■ Problem requirements
Each line from the one bearing "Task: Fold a" through the last line of the entries below should be returned exactly, with pictures left out.

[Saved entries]
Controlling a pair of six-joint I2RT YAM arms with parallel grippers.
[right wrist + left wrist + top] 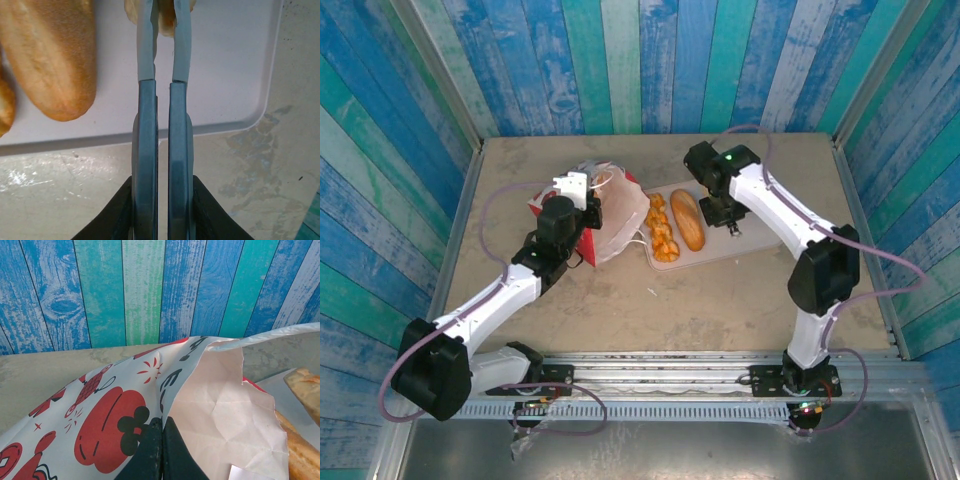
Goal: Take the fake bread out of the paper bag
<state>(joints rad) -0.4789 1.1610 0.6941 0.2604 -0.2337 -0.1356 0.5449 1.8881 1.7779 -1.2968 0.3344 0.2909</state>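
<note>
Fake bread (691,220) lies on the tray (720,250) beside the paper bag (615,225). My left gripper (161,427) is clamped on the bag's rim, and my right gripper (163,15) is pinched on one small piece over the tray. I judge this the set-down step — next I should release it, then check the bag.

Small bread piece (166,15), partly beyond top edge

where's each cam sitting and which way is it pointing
top external: above and behind the arms, looking down; both arms show, left gripper on the paper bag, right gripper over the tray.
left wrist: low, facing the back wall past the bag; its shut fingers pinch the bag's edge.
right wrist: looking down at the tray; its shut fingers.
shared: top and right wrist both show the loaf.
</note>
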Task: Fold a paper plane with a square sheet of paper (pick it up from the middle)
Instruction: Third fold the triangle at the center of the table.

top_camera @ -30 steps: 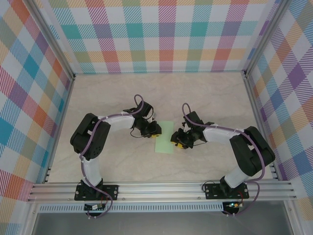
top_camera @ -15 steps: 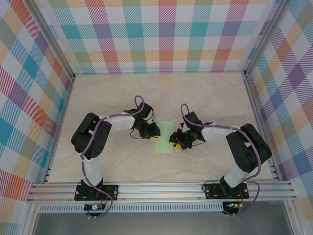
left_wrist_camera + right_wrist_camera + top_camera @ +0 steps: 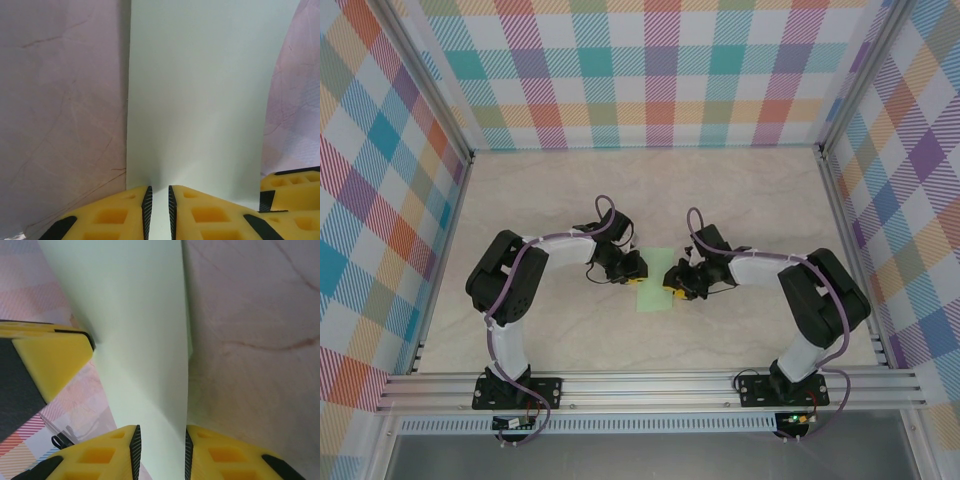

■ Exercise output
Task: Fold a paper plane with a square sheet of paper (pick it up from the middle)
Instruction: Third fold the triangle at the center of the table.

top_camera @ -30 steps: 
top_camera @ -15 steps: 
left_wrist_camera + right_wrist_camera + top_camera @ +0 steps: 

There's no more to the answer.